The prime minister however declined to elaborate on the military plans to rid the Libyan capital of Islamist militias, but said that his country rejects any foreign military intervention.
He called upon militants to lay down their weapons and said: “Those who do that and return to their homes will be pardoned”.
Security analysts say the way out of the security crisis in Libya will be tough.
“The fracturing of the country is solidifying between the Islamists and the federalists, although the latter is split. Unfortunately, the Islamists are going to have to be pushed back by force from taking key strategic locations to include ports and energy production facilities given that the federalists, in reality, are still pumping and shipping oil,” said Dr Theodore Karasik, Director of Research and Consultancy at the Institute for Near East and Gulf Military Analysis (INEGMA).
Dr Karasik suggested the security crisis requires new mediation between the various sides that deals with the split among the federalists first with a focus on firmly boosting their security forces. “Then the Islamists need to be brought into the equation with a lot of arm twisting. This two-step effort needs a jump start by involving Libya’s neighbours and key Gulf states in order to cut the flow of support to the Islamists while empowering the federalists with a coordinated incentives and the insertion of private military security companies. If measures are not taken quickly, Libya will not be Iraq, it will be Somalia.”
On whether he supports the idea of Libya becoming part of the US strategy to fight terrorism, Al Thinni said terrorism is a worldwide phenomenon and must be fought in all its forms and manifestations.

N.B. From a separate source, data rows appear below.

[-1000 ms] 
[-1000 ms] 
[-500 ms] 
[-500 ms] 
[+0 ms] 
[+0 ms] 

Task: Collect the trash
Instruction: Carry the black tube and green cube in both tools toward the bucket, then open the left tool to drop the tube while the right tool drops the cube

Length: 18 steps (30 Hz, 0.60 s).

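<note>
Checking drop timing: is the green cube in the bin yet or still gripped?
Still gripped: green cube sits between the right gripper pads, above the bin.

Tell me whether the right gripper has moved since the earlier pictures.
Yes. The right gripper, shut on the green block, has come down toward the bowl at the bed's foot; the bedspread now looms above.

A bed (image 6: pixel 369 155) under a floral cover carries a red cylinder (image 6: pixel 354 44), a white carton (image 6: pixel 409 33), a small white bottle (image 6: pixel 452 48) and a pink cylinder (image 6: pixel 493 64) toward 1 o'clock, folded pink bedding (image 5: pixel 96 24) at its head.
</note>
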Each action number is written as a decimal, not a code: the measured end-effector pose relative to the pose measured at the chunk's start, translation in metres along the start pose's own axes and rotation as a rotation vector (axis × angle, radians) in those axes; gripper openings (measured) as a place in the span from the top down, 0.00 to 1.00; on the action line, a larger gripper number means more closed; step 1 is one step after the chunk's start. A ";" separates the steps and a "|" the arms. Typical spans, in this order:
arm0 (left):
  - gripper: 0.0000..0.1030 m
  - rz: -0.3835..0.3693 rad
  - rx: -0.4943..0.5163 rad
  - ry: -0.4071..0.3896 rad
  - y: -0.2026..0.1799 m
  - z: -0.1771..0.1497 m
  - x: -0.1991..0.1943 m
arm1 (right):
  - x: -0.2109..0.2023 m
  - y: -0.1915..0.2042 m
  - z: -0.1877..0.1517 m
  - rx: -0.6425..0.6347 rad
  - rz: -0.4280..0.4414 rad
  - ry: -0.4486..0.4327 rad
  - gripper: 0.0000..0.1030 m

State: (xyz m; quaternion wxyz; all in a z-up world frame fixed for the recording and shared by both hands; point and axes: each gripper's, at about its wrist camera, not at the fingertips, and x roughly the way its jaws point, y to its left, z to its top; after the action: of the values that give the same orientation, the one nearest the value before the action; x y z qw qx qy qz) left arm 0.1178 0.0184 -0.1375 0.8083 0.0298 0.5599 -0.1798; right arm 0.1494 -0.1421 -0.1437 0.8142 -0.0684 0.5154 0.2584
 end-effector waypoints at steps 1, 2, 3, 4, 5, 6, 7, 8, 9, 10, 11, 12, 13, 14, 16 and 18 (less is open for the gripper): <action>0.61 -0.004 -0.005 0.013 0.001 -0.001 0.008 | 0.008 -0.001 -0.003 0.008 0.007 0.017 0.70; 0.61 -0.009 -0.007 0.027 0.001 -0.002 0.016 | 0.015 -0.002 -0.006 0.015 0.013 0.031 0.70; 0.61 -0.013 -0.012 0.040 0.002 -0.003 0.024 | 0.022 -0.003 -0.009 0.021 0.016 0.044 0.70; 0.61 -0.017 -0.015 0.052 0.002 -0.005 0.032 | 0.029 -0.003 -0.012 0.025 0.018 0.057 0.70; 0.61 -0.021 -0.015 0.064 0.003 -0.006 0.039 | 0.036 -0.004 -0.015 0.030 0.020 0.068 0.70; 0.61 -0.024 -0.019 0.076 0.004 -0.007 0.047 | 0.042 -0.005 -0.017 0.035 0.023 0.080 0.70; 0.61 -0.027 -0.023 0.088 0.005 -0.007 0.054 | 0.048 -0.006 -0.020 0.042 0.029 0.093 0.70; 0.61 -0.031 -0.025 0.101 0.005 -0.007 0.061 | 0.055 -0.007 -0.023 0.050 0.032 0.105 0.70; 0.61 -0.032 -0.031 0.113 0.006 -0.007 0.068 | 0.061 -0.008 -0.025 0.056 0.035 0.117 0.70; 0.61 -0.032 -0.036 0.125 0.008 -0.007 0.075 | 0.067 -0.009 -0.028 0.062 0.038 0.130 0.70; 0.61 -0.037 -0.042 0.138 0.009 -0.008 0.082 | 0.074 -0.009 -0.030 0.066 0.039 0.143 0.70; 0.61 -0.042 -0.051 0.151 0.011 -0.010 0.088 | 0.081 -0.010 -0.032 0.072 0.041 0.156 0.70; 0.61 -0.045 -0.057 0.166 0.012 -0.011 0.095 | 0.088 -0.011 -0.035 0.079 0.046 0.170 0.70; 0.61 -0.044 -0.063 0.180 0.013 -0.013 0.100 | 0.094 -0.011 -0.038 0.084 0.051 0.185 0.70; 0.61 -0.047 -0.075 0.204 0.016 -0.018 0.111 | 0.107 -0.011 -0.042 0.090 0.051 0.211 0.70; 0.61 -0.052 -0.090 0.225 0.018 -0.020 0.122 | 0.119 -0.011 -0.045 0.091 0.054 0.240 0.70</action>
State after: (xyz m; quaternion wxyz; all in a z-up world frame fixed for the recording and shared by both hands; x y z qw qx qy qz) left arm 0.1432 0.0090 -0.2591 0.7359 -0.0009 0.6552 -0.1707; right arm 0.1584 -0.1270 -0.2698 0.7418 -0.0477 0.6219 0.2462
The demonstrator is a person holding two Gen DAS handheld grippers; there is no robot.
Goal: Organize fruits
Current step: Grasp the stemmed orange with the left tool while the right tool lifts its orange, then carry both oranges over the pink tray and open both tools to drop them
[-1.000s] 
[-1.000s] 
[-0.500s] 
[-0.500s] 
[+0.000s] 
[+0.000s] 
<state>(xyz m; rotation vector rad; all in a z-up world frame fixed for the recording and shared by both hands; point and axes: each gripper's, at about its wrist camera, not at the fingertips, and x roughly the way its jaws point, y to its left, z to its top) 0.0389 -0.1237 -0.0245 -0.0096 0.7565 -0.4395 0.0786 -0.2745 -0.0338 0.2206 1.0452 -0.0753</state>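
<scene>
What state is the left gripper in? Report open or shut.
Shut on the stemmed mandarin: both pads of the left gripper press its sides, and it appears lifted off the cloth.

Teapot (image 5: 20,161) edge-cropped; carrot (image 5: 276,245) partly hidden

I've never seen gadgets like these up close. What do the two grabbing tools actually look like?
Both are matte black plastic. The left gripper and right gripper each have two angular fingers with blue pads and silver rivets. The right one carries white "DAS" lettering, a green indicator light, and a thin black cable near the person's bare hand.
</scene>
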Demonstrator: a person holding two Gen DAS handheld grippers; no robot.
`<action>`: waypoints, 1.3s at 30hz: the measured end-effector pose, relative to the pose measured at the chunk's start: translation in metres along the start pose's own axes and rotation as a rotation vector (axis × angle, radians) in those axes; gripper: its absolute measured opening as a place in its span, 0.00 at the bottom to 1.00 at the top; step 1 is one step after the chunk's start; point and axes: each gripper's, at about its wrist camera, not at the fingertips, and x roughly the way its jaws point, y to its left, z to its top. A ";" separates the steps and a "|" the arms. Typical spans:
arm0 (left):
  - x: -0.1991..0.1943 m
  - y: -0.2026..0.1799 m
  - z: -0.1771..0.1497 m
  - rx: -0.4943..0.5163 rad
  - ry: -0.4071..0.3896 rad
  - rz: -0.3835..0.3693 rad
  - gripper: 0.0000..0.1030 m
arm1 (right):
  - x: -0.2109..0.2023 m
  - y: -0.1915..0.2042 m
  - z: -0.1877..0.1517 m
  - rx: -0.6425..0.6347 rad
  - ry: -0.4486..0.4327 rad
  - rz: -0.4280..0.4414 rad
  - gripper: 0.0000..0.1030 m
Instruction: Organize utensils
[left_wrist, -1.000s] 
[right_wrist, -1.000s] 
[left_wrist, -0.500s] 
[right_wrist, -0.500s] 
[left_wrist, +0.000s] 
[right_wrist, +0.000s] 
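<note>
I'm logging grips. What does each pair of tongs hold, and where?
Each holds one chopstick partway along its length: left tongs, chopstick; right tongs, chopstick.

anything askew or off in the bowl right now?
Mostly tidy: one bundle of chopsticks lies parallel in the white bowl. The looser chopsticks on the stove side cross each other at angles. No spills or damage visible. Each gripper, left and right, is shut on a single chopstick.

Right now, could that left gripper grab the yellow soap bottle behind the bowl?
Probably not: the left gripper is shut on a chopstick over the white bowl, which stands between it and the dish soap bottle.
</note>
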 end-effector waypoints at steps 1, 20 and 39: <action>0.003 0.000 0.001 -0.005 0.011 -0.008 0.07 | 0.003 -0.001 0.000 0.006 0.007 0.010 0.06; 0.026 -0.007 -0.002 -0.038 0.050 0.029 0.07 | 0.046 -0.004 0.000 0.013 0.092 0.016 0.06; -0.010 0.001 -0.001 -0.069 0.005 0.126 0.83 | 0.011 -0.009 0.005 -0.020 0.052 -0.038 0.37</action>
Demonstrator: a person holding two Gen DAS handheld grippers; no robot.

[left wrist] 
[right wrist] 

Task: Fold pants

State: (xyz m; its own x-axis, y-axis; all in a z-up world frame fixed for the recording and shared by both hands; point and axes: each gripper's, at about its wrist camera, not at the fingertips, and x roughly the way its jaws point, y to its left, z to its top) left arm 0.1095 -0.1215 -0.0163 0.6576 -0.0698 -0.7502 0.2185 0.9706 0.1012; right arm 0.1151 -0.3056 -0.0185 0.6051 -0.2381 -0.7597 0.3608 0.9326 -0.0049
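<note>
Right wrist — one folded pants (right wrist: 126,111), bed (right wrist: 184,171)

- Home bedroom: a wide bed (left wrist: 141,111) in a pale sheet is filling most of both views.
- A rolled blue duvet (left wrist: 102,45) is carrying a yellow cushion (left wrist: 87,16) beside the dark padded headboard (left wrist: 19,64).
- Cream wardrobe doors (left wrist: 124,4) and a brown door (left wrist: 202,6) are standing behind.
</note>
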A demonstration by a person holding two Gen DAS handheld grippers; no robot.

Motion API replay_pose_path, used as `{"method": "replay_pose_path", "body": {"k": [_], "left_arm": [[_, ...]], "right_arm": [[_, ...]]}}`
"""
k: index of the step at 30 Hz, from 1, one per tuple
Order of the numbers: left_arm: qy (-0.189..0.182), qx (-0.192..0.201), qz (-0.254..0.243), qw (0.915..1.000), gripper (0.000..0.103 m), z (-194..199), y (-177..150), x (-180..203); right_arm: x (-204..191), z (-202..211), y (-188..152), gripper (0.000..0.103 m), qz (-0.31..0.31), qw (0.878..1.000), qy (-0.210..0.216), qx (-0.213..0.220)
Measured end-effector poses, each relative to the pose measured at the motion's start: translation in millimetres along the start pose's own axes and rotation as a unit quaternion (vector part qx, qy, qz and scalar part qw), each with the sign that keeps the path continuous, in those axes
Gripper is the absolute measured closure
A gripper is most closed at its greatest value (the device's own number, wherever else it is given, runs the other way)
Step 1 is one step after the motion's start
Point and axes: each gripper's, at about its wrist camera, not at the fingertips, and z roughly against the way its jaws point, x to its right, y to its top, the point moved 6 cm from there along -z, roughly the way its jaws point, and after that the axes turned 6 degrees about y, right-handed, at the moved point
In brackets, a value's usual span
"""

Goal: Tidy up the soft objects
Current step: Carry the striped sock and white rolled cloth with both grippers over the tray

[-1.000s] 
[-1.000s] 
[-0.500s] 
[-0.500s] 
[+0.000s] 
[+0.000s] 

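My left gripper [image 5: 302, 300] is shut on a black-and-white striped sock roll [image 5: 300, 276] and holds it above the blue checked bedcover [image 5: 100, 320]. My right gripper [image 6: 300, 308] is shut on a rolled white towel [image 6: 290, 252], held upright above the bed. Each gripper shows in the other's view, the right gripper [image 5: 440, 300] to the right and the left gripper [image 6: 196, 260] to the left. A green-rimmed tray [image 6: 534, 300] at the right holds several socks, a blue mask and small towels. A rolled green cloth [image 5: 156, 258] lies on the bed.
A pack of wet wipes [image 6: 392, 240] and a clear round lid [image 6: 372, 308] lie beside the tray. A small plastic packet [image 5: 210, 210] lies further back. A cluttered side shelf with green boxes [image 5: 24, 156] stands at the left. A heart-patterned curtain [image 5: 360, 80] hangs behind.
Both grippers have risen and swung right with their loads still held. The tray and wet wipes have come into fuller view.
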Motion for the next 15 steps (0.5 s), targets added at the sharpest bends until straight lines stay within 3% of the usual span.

Pro-government Libyan forces, already reeling from the fall of the capital, are fighting to prevent Islamist militants from seizing the eastern city of Benghazi and splitting the North African country into three warring parts.
Three weeks after losing Tripoli to a different militia, the army now faces an offensive in Libya’s second-largest city from the Islamists of Ansar Al Sharia, which has overrun special forces bases and is attacking Benghazi airport.
The Libyan Prime Minister also unequivocally dismissed reports that the Egypt and the UAE launched air strikes against Libya.
“The Islamists have abused this accusation to serve their own interests. The Libyan Dawn has committed far greater crimes including thefts, looting and destruction of homes including mine. There is no evidence and whoever has any evidence supporting the claim should come forward and present it,” Al Thinni said.
On whether he supports a military offensive on Libya, he said this issue is being discussed by the government and the parliament. We call on the international community to assist Libya.
Al Thinni confirmed that seven Libyans citizens had been detained in the UAE for violating the UAE’s laws. “Just as we do not accept the infringement upon our sovereignty, so we do not condone infringement upon other countries. We trust the UAE judiciary and trust that if they are innocent, they will be freed and if they are guilty, they will be given fair sentences”.
Al Thinni said the government is in complete control of the oil resources. The current rate of oil production is 750,000 bpd and is expected to reach one million bpd by October.